そのため、「速さ」「時間」の情報を、文章から読み取って、「きょり」を文字で表します。

  • 歩いた区間
    • 速さ:分速30m
    • きょり:\(x\)m
    • 時間:\( \displaystyle \frac{x}{40}\)分
  • 走った区間
    • 速さ:分速100m
    • きょり:400m
    • 時間:4分(\( = \displaystyle \frac{400}{100}\)分)

よって、

\( \displaystyle \frac{x}{30}+4=60\)

という方程式を立てることができます。


あとはこの方程式を解いて

\( \displaystyle \frac{x}{30}+4=60 \\ \displaystyle \frac{x}{30} =56 \\ x = 56 \times 30 \\ x=1680m \)

よって、歩いたきょりは1680mとなります。


例題1ではきょりを、例題2では時間を変換して解きました。
速さ自体を変換する方法もありますが、きょりや時間の変換より複雑になるため、変換するときは、きょりか時間を変換するようにしてください。

よくある間違いパターンと対策

「地点Aから地点Bまで\(x\)時間、地点Bから地点Cまで30分歩いた。歩いた時間は合計何分か?」

こういう記述があったときに、よくある間違いがこれです。

\(x+30=(x+30)分\)

式の形としては自然に見えますが、これは時間と分を足してしまっています
\(x\)は「時間」、30は「分」なので、単位がそろっていません。

正しくはまず\(x\)を分に換算します。

\(x時間=60x分\)

そのうえで足すと、

\(60x+30=(60x+30)分\)

数字の場合は「1+30=31分?おかしい」とすぐ気づけます。でも文字式だと\((x+30)\)という式がそれっぽく見えてしまうので、単位がずれていても気づけません。

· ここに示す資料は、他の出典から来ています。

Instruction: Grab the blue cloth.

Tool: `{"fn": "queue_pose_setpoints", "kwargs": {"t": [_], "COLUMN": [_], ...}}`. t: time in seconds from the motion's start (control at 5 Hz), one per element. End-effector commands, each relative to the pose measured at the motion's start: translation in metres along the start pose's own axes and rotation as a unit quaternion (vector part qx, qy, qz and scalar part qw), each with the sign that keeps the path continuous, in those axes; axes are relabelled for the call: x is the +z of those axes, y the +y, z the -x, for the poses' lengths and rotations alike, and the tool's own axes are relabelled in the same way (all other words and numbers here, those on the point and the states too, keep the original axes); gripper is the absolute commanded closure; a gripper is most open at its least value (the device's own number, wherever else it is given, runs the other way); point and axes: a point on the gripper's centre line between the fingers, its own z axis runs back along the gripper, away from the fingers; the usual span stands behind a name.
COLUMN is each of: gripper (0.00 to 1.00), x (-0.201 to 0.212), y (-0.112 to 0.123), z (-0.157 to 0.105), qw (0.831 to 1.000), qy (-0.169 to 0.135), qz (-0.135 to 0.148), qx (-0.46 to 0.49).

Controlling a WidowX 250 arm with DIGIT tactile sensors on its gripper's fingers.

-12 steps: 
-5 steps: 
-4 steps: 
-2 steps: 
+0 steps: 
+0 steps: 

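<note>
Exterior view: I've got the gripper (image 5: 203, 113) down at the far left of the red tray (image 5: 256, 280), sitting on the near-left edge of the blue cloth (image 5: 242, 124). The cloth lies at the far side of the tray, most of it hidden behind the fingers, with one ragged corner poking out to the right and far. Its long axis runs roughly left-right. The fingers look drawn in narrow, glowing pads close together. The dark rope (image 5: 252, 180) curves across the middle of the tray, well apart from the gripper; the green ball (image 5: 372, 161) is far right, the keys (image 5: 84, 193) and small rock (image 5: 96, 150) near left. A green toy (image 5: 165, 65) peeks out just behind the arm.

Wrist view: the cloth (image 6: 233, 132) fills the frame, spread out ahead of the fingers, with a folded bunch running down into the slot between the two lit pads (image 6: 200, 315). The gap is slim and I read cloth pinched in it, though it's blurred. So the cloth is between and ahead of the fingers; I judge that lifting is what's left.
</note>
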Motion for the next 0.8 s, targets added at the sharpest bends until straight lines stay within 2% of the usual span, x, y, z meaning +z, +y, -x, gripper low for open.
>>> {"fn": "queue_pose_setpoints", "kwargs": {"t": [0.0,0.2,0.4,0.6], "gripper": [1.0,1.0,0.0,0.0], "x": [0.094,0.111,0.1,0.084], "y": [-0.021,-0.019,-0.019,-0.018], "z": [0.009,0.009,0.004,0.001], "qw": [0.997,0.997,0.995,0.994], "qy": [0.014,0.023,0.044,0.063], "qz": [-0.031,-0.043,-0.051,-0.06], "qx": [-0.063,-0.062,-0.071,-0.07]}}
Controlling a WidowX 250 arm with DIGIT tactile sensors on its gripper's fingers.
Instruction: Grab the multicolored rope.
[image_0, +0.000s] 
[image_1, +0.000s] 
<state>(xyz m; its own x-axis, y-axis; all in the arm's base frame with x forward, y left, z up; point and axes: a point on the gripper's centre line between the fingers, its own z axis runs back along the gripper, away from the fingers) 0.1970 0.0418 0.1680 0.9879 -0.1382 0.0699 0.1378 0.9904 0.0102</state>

これぐらい文章がシンプルだとまだ気づきやすいですが、文章題が複雑になると、単位に注意が向かなくなっていきます。

単位変換を間違えないための工夫:文字に単位をつけて扱う

単位変換を間違えないためには、「文字に単位をつけて扱う」ことが大事です。

たとえば、「歩いた道のりは何mか?」のような問題で道のりを文字で置くとき、単に「\(x\)」と置くのではなく「\(x\)m」と書くようにします。

細かいようですが、これだけでかなり間違いが減ります。

単位変換が必要な速さの文章題のまとめ

単位変換が必要な速さの文章題のコツは、次の通りです。

  • 解き方は普通の文章題と変わらない
    • ステップを分割して、1回で考える量を減らす
    • 等式を立てるときは単位込みで「何についての式か」を考える
  • 文字を使ったときの単位のミスは目立ちにくい
  • 単位の変換は「きょり」か「時間」で行う
  • 単位変換のミスを減らすためには、文字を単位付きで扱うことも大事

今回の記事はここまでです。
お疲れさまでした。
「単位変換が必要な速さの文章題」は、特別なコツがあるというよりは、「速さの文章題のポイント」を徹底して精度を上げていくイメージです。

次からは、この方程式の基本ができた上で、さらに③の文章の解釈が難しい、速さの文章題について取り扱っていきます。